LOST, THEN FOUND
S. Philly resident solves a 34-year-old missing-child case - his own
STEVE CARTER, a 35-year-old from South Philly, is on the cover of this week's People magazine, right next to the news of Brad Pitt and Angelina Jolie's engagement.
But the way he got there is a much longer and more bizarre trip than even Brangelina's relationship.
Carter recently discovered that when he was 6 months old and living with his parents in Hawaii, his mother changed his identity and left him in state custody after she checked out of a psychiatric hospital there.
"It's been an interesting year," said Carter, who lives in Bella Vista with his wife, Tracy. "It's been pretty crazy. You go from not having any real blood relatives to having an expanded family.
"You had a lot of people you didn't know existed, and it's a strange feeling."
Carter's biological mother, Charlotte Moriarty, was admitted to a psychiatric hospital after being discovered inside a stranger's house with the infant, People reported. A few days later, Moriarty, who would be 66 now, checked out of the hospital against medical advice, leaving her son in protective care. She has been missing since.
Among the tidbits Carter said he has learned about his life over the past 15 months:
* His birth name was a bit more exotic than his adopted moniker - Marx Panama Moriarty Barnes, to be precise. Carter said he learned recently from his biological father, Mark Barnes, that he was named after both Karl Marx and Carter's godfather, whose nickname was Panama.
* Before entering the hospital, Moriarty told authorities that the child's name was "Tenzin Amea," and she falsely stated that his father was native Hawaiian. Baby Marx became a ward of the state, and he was moved to an orphanage 30 miles from his home.
* His father, in fact, was a white man from California living in Hawaii, who reported his son and girlfriend missing three weeks after their July 21, 1977, disappearance. Before Carter's birth, Moriarty - described in the People story as a "free-spirited artist" - had left home and returned on other occasions, which kept Barnes from reporting her missing at first.
"I spent about a year-and-a-half going crazy driving around the island," Barnes told People. "It was rough."
Carter was adopted at age 4 by military man Steve Carter and his wife, Pat, who eventually moved to Medford Lakes, Burlington County.
Carter's curiosity about his background began, he said, after he read about the case of Carlina White in January 2011. White, of Atlanta, solved her own kidnapping when she found images of herself on missingkids.com.
Carter, a Penn State grad who was always suspicious that his birth certificate was created when he was a year old, followed suit.
"Having a birth certificate created a year after you are born leaves a lot of questions about your early years," Carter said.

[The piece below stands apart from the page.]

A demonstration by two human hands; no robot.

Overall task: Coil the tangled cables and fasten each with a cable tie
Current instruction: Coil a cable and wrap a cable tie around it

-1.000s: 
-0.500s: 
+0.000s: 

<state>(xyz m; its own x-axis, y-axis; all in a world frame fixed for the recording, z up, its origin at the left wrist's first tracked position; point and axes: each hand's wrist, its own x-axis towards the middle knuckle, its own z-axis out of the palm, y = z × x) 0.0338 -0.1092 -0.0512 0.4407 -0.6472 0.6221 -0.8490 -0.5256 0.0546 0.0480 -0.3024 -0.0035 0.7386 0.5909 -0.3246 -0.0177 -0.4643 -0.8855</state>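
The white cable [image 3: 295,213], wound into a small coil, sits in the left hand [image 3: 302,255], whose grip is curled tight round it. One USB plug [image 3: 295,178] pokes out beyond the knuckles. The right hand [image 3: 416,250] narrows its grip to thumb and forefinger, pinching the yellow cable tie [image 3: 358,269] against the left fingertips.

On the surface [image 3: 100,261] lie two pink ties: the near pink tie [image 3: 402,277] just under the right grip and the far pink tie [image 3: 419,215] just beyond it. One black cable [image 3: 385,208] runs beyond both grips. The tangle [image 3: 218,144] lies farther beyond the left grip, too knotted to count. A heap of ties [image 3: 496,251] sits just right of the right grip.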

On missingkids.com, Carter found photos of baby Marx and computer-simulated pictures of what the missing child might look like at age 28.

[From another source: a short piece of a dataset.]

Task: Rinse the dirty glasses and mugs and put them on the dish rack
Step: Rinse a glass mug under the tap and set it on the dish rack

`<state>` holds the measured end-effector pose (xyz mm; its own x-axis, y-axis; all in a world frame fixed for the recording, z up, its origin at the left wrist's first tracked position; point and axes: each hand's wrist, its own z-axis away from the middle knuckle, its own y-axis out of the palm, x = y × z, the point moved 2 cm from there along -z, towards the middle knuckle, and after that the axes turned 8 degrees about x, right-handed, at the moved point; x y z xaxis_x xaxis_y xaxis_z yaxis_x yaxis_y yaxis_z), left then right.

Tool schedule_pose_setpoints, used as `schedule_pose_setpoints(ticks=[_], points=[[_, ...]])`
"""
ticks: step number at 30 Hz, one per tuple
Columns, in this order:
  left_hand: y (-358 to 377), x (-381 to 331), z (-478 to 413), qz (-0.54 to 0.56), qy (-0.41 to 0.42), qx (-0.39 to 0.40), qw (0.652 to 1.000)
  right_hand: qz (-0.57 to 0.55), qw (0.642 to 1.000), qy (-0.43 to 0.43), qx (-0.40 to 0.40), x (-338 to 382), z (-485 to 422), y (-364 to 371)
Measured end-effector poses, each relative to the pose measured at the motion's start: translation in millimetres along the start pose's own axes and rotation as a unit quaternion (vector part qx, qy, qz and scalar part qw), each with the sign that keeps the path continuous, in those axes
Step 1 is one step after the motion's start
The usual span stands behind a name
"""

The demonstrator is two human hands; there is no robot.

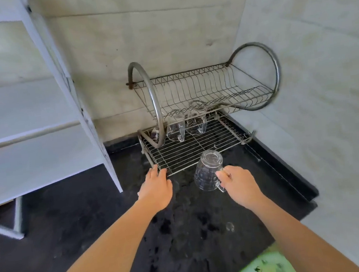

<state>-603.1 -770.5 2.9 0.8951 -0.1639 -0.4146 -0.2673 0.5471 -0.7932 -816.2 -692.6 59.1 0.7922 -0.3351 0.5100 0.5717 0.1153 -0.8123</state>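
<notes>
A two-tier metal dish rack (198,151) stands in the corner of a black counter. My right hand (237,183) grips the handle of a clear glass mug (207,170), held upside down just in front of the rack's lower shelf. My left hand (157,185) rests with its fingertips on the front left corner of that shelf and holds nothing. Two clear mugs (175,128) (197,123) stand upside down at the back of the lower shelf. Another glass (155,133) is partly hidden behind the rack's curved leg.
The black counter (184,235) is wet in front of me. A white window frame (62,81) swings open on the left, its edge close to the rack. Tiled walls close in behind and to the right. The rack's upper tier (209,88) holds nothing.
</notes>
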Motion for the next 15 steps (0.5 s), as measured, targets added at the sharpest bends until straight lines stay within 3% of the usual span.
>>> schedule_pose_setpoints(ticks=[10,15], points=[[-4.3,-12.7,-72.5,-0.079,-0.053,0.010,0.995,-0.011,0.997,-0.005,-0.082,-37.1,-127.1,-58.3],[5.8,-8.3,-81.6,-0.079,-0.064,0.008,0.995,-0.023,0.996,0.000,-0.083,-47.1,-187.4,-64.1]])
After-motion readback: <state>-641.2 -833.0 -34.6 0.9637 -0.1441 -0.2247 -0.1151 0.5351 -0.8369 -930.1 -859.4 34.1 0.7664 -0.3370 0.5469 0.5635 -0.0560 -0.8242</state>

"When I saw the baby picture, I pretty much knew it was me," he said. "It was pretty surreal. The picture almost guaranteed that it was me, that I did have actual blood relatives who were looking for me."
Carter's wife and adoptive parents urged him to contact authorities. That began a long process that ended in October when his DNA matched baby Marx's.
Carter, who works for a medical-software company, has adjusted slowly to his new reality. He has created a Twitter handle, @MoriartyBarnes, and has spent hours chatting by phone and online with his older half sister, Jennifer Monnheimer, 43, who lives in New Mexico.
Monnheimer, Charlotte Moriarty's daughter who was living with her father in New Mexico at the time of the disappearance, is credited with tracking down her brother, according to People. She persuaded Hawaiian authorities to reopen the case, leading to the composite photos and the case being featured on missingkids.com.
When the two finally talked by phone in February, she told People magazine, "I just wanted to reach through the phone and hug him."
-Daily News staff writer Haley Kmetz contributed to this story.